Ce sont les questions qui nous attendent dans les collectifs et l’ensemble du parti pour que nous élaborions des solutions pratiques. Je pense qu’il soit important de nous concentrer essentiellement sur les objectifs, décidés par l’Orientation d’agir pour qu’ils soient aussi réaliser. Par exemple, nous avons décidé :

« Les structures existantes dans le secteur d’entreprise et syndical seront renforcées et d’autres créées. Dans toutes les structures et niveaux, il en faut constater, dans quelles branches et entreprises nos camarades sont actifs. Quand un nombre minimal est existant, l’opportunité d’un regroupement dans une nouvelle section doit être contrôlée. Dans le cas d’une section à fonder, le soutien par les directions doit être organisé. »
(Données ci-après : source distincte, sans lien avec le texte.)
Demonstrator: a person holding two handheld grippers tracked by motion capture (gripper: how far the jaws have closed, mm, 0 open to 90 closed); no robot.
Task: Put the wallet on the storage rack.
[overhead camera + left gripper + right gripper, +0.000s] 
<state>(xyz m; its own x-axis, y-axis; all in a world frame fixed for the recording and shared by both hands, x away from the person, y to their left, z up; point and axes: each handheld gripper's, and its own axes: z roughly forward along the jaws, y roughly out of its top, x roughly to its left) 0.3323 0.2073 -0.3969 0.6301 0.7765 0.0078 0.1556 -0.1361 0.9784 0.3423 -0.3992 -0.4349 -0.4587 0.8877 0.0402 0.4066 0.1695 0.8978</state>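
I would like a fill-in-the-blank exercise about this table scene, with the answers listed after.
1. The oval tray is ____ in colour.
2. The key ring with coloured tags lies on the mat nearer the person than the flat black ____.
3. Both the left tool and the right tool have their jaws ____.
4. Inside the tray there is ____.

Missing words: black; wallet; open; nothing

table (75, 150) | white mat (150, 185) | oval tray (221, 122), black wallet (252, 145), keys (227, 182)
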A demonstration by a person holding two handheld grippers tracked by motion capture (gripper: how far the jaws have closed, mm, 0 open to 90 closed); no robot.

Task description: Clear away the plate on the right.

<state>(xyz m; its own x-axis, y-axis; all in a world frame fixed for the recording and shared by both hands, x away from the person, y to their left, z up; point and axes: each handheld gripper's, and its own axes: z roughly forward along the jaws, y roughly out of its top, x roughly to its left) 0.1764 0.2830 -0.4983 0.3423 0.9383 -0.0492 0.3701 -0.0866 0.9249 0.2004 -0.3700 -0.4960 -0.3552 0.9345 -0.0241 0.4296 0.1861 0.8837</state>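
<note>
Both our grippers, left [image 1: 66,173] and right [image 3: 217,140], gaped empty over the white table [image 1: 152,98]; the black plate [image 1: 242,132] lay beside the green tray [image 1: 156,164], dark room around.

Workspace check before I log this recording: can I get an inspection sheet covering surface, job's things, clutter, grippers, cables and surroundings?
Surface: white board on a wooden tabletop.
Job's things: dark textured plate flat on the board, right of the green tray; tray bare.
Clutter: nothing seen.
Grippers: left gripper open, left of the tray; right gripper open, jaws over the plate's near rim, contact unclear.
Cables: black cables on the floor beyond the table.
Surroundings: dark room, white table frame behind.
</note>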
Je sais très bien qu’on ne peut pas, facilement et à court terme, mettre cette mission en application. Il est possible que les camarades en aient besoin du temps qui manque ailleurs. Quand même, les exemples à Berlin et Hambourg donnent du courage. Car on y a cherché dans les fichiers et constaté qu’il y a des camarades qui travaillent dans une branche, mais sont organisés dans des sections de différents quartiers. Après une discussion avec les responsables des groupes et du district, une nouvelle section groupée dans l’entreprise a pu être fondée.

Là, ou la fondation des sections groupées ou des groupes dans l’entreprises n’est pas possible, on pourrait organiser des rencontres réguliers pour changer les expériences syndicales et dans l’entreprise. Cela peut être la base pour former des groupes de travail ou des commissions du district.

Pourquoi ne travaillons-nous plus étroitement avec la SDAJ [Jeunesse allemande socialiste ouvrière] sur place, et pourquoi ne nous soutenons- nous pas assez ? Car surtout dans le secteur des jeunesses syndicales, l’activité de la SDAJ montre les premiers succès. On ne peut pas comprendre autrement le soutien des Camps de pentecôte de la SDAJ par des groupes différents de la jeunesse de la DGB.

Ce ne sont que trois exemples pour montrer, comment la décision dans notre Orientation d’agir peut être réalisée. Mais il nous faut surtout une personne responsable et conséquente dans le secteur de la politique syndicale et d’entreprise des districts qui est aussi prêt de partager le travail pour le projet central de la politique au niveau du Conseil national et dans la Commission de la politique syndicale et d’entreprise (CPSE). Trouver ce/tte responsable pour réaliser et contrôler la décision est, à mon avis, une affaire de chef, alors celle du secrétaire du district.

En conséquence, je suis content que lors du prochain débat de la CPSE de notre commission arriveront non seulement des confirmations pour la participation, mais aussi bien que possible des camarades des districts et des cercles de travail de la CPSE, ce que résulte aussi du débat d’aujourd’hui.